Gógol nos permite recorrer junto a su personaje una cantidad de lugares en los que el viento es el visitante más común. A algunas personas el infortunio las persigue y ese es, precisamente, el caso de Akaki Akákievich. Sólo diré que logra comprar su nuevo capote, uno bellísimo que es objeto de elogios por parte de sus colegas. Está feliz, no cae en sí mismo de la alegría que siente. Pero como en todo texto ruso, algo siempre se atraviesa en el camino y altera el curso de las cosas. Yo pienso que la idea del autor era hacer entender a los lectores que la vida no es más que un momento y no es bueno gastarla en pequeñeces.
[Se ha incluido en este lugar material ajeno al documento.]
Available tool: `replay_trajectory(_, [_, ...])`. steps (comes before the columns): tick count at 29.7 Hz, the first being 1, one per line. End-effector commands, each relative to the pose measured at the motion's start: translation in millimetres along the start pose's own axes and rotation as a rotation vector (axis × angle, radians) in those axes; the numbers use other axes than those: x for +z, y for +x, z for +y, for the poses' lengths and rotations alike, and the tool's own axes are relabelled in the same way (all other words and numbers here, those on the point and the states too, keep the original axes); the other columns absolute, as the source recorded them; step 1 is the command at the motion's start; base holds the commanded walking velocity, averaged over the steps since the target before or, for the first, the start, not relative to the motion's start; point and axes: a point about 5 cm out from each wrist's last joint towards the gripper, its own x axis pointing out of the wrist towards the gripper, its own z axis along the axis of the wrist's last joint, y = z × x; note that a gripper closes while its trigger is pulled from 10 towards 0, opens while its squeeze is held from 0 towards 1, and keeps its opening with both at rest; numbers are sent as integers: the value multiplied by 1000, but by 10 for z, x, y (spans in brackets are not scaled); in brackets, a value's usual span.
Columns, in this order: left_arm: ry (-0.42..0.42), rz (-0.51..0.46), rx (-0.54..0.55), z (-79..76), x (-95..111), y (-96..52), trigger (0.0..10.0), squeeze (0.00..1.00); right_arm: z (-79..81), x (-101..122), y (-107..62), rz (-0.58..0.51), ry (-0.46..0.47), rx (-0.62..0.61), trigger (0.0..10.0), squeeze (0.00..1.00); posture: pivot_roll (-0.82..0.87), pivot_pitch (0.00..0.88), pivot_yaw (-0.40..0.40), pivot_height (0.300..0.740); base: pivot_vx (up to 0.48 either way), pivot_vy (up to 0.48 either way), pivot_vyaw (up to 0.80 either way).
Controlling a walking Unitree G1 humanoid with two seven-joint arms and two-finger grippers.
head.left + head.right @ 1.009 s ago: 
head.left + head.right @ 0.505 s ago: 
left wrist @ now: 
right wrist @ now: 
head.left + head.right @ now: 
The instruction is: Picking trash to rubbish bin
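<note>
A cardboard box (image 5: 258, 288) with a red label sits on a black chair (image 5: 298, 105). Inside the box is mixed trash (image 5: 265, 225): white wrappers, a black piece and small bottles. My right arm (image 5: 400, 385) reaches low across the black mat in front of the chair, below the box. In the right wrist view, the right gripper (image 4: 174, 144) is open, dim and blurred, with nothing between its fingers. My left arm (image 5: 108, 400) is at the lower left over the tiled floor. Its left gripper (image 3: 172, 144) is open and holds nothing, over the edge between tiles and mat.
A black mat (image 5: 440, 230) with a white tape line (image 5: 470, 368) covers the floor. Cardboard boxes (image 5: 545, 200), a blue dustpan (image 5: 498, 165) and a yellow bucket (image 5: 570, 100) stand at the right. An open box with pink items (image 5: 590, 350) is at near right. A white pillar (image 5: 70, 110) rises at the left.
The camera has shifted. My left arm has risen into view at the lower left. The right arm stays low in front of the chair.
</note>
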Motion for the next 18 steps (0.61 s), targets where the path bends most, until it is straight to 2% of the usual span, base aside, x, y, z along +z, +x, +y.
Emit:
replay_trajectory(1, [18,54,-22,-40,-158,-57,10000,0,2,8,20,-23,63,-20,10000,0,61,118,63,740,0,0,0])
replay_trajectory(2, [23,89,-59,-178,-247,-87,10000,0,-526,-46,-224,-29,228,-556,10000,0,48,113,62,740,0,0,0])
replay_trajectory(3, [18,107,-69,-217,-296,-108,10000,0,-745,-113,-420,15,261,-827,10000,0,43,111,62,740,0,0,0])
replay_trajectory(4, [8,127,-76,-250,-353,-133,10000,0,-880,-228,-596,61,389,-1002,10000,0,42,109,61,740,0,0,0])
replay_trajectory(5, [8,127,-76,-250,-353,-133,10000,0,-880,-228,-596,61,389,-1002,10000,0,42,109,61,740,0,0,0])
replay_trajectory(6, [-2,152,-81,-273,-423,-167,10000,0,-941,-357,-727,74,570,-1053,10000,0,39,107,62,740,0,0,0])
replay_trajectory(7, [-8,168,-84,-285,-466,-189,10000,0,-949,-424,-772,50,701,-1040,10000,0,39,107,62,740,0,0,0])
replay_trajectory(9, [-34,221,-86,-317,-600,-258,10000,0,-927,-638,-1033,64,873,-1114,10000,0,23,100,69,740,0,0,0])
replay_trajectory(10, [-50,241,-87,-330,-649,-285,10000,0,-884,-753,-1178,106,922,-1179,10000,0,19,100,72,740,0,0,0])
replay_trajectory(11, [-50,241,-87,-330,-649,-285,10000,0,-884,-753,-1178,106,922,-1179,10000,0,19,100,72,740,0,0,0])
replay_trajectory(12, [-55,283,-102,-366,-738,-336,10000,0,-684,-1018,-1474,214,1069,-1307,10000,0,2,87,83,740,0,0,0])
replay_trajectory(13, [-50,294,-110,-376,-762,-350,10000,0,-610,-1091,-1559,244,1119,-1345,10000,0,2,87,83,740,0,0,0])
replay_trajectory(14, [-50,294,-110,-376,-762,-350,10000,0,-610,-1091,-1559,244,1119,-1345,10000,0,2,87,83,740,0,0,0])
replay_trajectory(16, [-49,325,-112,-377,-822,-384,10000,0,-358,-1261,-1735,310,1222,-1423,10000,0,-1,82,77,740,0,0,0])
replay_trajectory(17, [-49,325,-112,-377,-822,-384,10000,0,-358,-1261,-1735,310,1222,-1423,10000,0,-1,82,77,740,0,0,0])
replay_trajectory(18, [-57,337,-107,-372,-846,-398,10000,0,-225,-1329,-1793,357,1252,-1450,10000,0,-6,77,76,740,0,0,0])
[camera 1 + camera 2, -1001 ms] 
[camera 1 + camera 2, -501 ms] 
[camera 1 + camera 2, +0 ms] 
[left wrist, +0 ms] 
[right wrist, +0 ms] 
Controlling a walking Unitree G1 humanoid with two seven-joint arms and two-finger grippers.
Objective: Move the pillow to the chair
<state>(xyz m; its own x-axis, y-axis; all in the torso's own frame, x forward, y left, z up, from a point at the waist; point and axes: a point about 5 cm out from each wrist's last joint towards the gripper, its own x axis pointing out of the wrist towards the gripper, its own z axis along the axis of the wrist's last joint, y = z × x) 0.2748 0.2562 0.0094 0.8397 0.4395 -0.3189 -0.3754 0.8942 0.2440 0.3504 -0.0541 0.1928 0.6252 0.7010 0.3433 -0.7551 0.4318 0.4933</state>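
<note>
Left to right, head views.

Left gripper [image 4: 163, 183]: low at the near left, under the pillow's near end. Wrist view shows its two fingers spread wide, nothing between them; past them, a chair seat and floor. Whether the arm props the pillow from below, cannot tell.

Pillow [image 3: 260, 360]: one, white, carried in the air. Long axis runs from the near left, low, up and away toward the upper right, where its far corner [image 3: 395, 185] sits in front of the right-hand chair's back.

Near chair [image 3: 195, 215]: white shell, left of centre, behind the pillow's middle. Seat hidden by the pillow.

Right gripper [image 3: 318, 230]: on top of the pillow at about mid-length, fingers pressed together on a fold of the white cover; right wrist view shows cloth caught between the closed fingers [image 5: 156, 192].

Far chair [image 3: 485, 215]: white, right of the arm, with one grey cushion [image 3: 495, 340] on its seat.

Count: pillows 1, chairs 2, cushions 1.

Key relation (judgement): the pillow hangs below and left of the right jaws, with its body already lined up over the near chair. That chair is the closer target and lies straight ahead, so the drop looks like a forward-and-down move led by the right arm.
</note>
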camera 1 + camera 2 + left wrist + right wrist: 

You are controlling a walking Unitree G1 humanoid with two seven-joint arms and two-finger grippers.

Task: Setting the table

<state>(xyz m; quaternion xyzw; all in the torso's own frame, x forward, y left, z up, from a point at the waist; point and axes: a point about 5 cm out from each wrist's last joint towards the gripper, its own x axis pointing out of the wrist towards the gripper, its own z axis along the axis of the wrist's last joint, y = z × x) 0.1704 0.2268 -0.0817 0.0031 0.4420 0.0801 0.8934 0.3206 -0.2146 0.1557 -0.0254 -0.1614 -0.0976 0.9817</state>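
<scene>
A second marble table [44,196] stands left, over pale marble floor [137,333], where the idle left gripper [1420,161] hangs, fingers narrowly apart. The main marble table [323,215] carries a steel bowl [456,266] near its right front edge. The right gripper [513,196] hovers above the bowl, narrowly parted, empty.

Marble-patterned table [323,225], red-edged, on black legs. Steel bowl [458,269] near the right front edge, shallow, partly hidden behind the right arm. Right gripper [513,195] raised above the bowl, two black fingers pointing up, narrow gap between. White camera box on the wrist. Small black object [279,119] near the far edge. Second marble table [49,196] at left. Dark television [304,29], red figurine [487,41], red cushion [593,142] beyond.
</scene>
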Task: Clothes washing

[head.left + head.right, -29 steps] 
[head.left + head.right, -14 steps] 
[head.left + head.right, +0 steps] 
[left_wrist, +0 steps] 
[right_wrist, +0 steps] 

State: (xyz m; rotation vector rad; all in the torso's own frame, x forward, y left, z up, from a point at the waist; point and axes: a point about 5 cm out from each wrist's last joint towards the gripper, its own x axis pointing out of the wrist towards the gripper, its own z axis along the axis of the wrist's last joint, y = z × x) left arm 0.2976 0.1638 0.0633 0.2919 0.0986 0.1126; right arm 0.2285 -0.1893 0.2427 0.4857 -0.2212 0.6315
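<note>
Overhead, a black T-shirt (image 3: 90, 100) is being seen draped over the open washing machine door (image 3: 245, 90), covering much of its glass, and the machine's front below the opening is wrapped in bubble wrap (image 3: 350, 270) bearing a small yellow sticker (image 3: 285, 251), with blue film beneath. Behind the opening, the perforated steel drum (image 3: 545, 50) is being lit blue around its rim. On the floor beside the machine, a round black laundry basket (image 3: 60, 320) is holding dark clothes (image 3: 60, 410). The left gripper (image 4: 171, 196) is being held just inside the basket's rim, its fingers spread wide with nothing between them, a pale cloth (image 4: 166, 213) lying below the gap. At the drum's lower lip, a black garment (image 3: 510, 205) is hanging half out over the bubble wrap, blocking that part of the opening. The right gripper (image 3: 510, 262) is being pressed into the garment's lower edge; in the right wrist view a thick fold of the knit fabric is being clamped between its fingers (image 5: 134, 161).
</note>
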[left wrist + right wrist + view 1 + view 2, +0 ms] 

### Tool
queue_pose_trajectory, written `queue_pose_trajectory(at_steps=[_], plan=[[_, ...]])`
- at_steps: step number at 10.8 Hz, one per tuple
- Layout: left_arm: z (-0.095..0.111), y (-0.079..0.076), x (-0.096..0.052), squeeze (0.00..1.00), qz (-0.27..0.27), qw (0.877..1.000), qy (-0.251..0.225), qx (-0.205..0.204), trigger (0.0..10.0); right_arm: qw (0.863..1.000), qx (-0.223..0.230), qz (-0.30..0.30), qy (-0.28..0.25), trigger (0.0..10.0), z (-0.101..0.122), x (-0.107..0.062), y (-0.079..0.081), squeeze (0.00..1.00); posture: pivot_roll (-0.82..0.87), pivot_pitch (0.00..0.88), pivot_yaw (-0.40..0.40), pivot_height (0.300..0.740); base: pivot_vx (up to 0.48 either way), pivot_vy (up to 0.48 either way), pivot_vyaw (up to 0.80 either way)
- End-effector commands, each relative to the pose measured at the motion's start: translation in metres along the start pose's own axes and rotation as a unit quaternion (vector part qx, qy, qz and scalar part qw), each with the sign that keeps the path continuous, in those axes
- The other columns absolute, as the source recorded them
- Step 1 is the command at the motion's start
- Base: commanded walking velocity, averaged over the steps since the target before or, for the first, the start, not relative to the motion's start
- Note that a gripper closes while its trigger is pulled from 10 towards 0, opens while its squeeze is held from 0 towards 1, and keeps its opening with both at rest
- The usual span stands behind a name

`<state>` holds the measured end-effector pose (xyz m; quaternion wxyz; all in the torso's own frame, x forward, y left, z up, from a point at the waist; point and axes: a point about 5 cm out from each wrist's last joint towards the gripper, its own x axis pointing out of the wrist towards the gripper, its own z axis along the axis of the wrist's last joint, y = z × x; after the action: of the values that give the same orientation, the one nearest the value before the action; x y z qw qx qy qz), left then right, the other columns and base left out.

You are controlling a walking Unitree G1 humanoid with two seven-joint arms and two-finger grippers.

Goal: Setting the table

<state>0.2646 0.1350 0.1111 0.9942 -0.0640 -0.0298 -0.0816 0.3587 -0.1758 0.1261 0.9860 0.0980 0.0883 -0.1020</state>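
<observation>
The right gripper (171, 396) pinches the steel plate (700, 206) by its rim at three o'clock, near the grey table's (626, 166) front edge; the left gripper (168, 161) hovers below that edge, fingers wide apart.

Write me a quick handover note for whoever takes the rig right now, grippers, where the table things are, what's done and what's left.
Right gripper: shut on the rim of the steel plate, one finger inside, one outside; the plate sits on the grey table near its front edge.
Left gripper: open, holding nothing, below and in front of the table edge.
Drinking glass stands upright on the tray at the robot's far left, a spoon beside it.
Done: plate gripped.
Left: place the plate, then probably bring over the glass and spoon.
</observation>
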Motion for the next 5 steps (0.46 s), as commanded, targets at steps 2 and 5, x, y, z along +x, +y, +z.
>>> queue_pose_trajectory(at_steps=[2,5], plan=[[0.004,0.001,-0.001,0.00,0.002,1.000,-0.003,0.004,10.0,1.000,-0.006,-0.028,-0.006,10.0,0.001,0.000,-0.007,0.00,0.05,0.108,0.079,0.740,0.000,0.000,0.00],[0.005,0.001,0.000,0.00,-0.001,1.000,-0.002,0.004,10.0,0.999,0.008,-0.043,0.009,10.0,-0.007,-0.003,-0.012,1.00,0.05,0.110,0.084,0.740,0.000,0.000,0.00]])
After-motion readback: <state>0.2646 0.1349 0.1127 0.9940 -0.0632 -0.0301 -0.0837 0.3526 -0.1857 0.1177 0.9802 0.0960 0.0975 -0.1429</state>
Este cuento es uno de los mejores que he leído, sin duda alguna. De principio a fin, mantiene atento al lector, no lo deja ir. Y, teniendo en cuenta que se trata de una situación tan sencilla como la vida de un hombre y su fascinación con un capote, es maravilloso el ritmo que logra. Son muchas las interpretaciones que se pueden hacer de esta lectura y, eso es lo brillante. Un texto, un buen texto, no lo es por lo que cuenta sino por cómo lo cuenta.

Recomiendo este libro con el ánimo de que los lectores puedan hallar una razón más para ser buenas personas.